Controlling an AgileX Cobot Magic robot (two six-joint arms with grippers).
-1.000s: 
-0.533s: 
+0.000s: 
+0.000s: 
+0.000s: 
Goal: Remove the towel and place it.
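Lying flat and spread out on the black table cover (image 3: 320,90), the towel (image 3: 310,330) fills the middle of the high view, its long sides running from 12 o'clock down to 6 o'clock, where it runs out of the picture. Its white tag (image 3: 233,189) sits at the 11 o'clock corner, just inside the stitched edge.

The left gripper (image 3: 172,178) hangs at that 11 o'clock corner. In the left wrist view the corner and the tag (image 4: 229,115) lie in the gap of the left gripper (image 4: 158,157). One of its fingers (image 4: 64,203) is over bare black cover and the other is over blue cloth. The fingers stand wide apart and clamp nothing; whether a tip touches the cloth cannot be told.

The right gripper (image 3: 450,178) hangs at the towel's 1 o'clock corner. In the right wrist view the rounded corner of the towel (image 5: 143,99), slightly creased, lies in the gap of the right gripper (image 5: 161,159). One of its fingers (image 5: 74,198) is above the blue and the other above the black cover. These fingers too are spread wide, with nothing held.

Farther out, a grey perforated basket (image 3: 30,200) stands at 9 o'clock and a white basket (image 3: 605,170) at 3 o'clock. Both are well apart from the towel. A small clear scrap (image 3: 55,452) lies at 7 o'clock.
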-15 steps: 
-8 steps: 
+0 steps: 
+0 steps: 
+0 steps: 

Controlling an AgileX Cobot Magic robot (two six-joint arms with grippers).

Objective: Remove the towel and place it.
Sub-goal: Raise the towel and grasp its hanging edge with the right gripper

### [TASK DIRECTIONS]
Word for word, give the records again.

### [ANSWER BOX]
Controlling an AgileX Cobot Magic robot (two six-joint arms with grippers).
-1.000s: 
-0.533s: 
+0.000s: 
+0.000s: 
+0.000s: 
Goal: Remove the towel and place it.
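Lying flat and spread out on the black table cover (image 3: 320,90), the towel (image 3: 310,330) fills the middle of the high view, its long sides running from 12 o'clock down to 6 o'clock, where it runs out of the picture. Its white tag (image 3: 233,189) sits at the 11 o'clock corner, just inside the stitched edge.

The left gripper (image 3: 172,178) hangs at that 11 o'clock corner. In the left wrist view the corner and the tag (image 4: 229,115) lie in the gap of the left gripper (image 4: 158,157). One of its fingers (image 4: 64,203) is over bare black cover and the other is over blue cloth. The fingers stand wide apart and clamp nothing; whether a tip touches the cloth cannot be told.

The right gripper (image 3: 450,178) hangs at the towel's 1 o'clock corner. In the right wrist view the rounded corner of the towel (image 5: 143,99), slightly creased, lies in the gap of the right gripper (image 5: 161,159). One of its fingers (image 5: 74,198) is above the blue and the other above the black cover. These fingers too are spread wide, with nothing held.

Farther out, a grey perforated basket (image 3: 30,200) stands at 9 o'clock and a white basket (image 3: 605,170) at 3 o'clock. Both are well apart from the towel. A small clear scrap (image 3: 55,452) lies at 7 o'clock.
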-15 steps: 
-8 steps: 
+0 steps: 
+0 steps: 
+0 steps: 

Controlling an AgileX Cobot Magic robot (two six-joint arms with grippers).

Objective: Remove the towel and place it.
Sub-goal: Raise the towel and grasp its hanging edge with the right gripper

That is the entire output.